Is the boundary of such a set almost always smooth?
By "smooth" I mean that it admits a tangent hyperplane at any point of the surface. I say "almost" because, for the special case of the polytope, the boundary has many "edges". In this special case, the answer would be no.
There are many interesting examples where there are singularities on the border. E.g. spectrahedra describing decompositions of polynomials as sums of squares (s.o.s.) of polynomials have singularities corresponding to minimal possible number of squares in such decompositions.
Specifically, if $f(x_1,...,x_n)=\sum_k q_k(x_1,...,x_n)^2$ then $f=X^\top A X$, where $A$ is a positive semidefinite symmetric matrix and $X$ is the vector of monomials in $x_j$ of degree half the degree of $f$. All such $A$ for a given $f$ form a compact spectrahedron.
Let $\mathrm{Sym}^2(\mathbb{R}^n)$ be the $\binom{n+1}{2}$ dimensional vector space of $n \times n$ symmetric matrices and let $P \subset \mathrm{Sym}^2(\mathbb{R}^n)$ be the cone of positive semidefinite matrices. A spectrahedron is the intersection of $P$ with an affine linear space $L$. One reasonable interpretation of the "almost always" in your question is "except for a measure $0$ subset of the Grassmannian of $d$-dimensional affine subspaces of $\mathrm{Sym}^2(\mathbb{R}^n)$. With that interpretation, the answer is "yes" for $d \leq 2$, but "no" for $d \geq 3$.

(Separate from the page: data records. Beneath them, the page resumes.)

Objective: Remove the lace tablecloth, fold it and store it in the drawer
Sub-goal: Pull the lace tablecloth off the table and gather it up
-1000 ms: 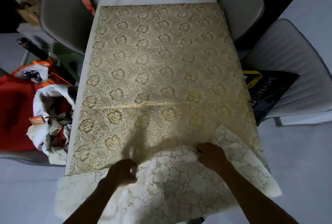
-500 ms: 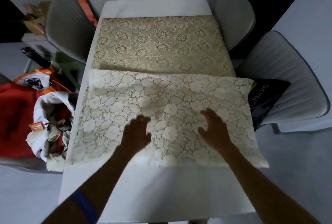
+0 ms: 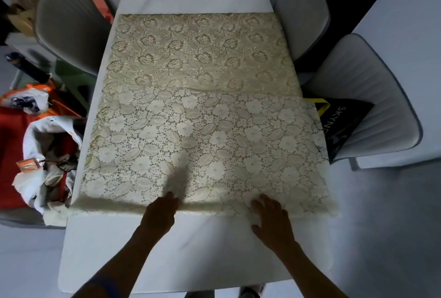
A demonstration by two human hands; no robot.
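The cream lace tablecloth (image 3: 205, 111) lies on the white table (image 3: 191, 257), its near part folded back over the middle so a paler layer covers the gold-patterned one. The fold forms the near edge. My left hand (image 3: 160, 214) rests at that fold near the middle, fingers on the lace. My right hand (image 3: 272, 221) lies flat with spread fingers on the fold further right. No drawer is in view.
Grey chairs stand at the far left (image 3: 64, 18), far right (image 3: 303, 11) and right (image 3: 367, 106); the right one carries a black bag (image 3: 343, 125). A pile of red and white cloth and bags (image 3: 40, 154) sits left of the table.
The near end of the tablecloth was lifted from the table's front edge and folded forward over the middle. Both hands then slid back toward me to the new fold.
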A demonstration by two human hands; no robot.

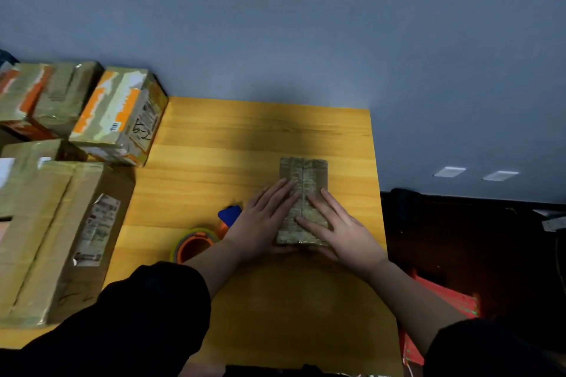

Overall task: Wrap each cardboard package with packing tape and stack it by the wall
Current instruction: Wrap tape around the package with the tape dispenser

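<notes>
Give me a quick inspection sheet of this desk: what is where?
Surface: yellow wooden table against a blue-grey wall.
Job's things: small package under both hands; tape roll to its left.
Clutter: blue object beside the tape; taped boxes stacked at the left.
Grips: left hand and right hand lie flat on the package, fingers straight.
Cables: nothing seen.
Surroundings: red item on the dark floor, right.

A yellow wooden bench (214, 162) stood against a grey-blue wall (275, 24). To its right, the dark floor (459, 239) held a red object (444, 300) near the bench's edge. Two pale rectangles (476, 173) showed low on the wall.
</notes>
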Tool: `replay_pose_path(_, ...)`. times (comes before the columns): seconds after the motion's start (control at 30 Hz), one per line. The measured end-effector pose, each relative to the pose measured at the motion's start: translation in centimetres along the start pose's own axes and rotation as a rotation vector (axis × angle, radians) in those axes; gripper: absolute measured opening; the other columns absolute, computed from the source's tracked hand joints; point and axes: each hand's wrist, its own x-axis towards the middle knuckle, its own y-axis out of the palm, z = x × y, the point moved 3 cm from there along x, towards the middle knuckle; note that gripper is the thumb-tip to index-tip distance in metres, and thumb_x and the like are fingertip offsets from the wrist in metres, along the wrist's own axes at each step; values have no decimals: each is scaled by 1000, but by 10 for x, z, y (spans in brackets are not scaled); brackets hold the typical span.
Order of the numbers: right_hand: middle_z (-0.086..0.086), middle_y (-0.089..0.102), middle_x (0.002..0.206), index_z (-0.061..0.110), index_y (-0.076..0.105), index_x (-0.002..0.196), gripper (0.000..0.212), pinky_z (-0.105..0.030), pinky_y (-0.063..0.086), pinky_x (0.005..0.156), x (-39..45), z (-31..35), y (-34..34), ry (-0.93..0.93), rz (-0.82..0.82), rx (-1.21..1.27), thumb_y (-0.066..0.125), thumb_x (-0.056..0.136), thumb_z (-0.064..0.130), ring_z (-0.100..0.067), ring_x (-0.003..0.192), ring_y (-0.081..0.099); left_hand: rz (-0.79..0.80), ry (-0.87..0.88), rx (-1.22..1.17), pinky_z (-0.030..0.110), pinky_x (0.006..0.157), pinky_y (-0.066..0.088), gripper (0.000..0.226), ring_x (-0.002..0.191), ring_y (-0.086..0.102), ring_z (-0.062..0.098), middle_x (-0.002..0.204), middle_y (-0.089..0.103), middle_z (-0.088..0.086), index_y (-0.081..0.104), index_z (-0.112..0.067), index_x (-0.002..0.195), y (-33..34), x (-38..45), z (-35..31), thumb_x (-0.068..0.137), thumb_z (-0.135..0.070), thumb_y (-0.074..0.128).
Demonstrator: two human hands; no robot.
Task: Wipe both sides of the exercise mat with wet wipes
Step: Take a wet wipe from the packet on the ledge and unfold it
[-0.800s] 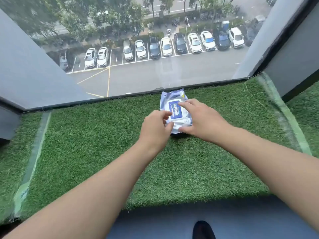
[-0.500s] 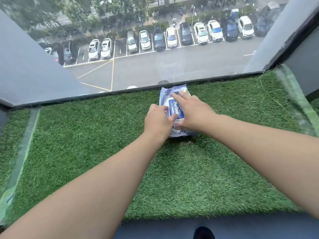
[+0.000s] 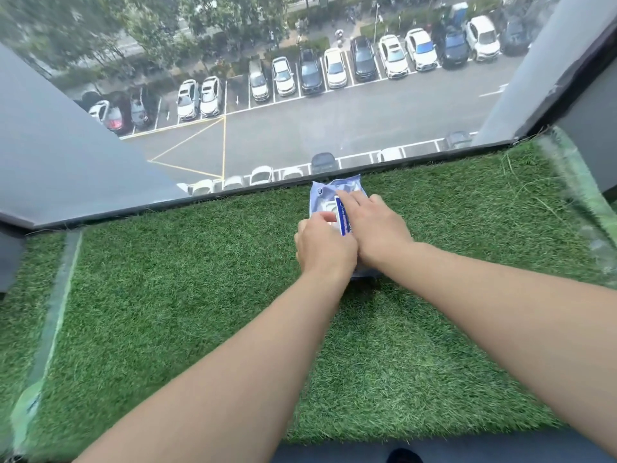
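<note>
A pale blue pack of wet wipes (image 3: 325,192) lies on the artificial grass close to the window's lower frame. My right hand (image 3: 377,228) rests over the pack's right half and holds its blue label flap (image 3: 343,218) peeled up on edge. My left hand (image 3: 325,248) is on the pack's near left part, fingers curled, with their tips pinching at the white wipe in the uncovered opening. Both hands hide the near end of the pack. No exercise mat is in view.
The green grass ledge (image 3: 167,295) spans the whole width, with pale tape seams at left (image 3: 53,329) and right. A black window frame (image 3: 233,192) and floor-to-ledge glass (image 3: 300,135) bound it at the back. Dark floor (image 3: 467,447) and a shoe tip (image 3: 404,456) lie below.
My right hand has peeled the blue flap up and over to the right. My left fingers have slid forward onto the uncovered opening. The camera tilted down and closer.
</note>
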Motion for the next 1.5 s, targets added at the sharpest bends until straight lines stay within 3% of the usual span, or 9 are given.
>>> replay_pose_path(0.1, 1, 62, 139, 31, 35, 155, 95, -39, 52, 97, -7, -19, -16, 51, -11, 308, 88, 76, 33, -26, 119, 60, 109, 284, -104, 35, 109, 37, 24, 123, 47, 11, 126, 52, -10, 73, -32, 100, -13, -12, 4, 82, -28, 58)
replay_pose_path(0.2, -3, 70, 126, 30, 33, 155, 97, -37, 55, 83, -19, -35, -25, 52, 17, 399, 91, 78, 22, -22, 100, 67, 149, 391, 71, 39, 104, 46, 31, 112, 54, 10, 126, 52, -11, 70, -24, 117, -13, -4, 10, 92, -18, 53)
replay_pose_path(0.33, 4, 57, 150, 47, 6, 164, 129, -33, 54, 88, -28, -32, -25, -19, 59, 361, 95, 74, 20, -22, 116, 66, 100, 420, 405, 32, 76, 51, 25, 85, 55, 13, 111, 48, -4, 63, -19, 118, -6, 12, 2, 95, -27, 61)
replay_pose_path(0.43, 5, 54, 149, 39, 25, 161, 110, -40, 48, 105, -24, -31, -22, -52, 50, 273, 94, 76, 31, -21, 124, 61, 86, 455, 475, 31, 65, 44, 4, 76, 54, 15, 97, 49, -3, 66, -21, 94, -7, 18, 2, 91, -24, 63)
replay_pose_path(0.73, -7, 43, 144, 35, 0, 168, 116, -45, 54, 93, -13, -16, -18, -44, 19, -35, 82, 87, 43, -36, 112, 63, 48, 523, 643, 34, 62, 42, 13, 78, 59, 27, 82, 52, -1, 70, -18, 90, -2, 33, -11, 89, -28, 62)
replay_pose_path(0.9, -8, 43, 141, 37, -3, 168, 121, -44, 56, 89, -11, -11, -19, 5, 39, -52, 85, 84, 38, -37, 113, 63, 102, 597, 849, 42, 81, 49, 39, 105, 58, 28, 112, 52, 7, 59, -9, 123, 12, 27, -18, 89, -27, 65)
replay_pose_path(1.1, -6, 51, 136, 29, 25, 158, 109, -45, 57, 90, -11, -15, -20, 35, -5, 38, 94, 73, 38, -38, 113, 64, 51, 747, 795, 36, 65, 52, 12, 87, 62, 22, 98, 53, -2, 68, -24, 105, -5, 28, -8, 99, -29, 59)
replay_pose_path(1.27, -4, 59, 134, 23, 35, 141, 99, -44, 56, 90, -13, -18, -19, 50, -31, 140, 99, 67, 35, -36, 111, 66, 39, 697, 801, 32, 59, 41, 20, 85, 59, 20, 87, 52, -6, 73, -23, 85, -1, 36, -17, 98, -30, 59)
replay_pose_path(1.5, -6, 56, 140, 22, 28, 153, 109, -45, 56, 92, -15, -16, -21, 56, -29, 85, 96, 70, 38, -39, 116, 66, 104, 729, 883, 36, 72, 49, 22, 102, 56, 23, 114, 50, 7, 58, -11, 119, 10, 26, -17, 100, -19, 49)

The boundary $\partial (P \cap L)$ is $\partial P \cap L$. The boundary $\partial P$ is singular along the $\binom{n+1}{2}-3$ dimensional space $Q$ of positive semidefinite matrices of rank $\leq n-2$, and smooth at the matrices of rank $n-1$. If $L$ passes through $Q$ then $\partial P \cap L$ is almost surely singular at $Q \cap L$; if $L$ misses $Q$ then $L$ is likely to be singular.
Basic dimension counting (like the proof of Bertini's theorem, though this is in the real setting) shows that, since $Q$ has codimension $3$, a positive volume set of $L$ planes meets $Q$ for $d \geq 3$, but only (using Sard's theorem) a measure $0$ set for $d \leq 2$.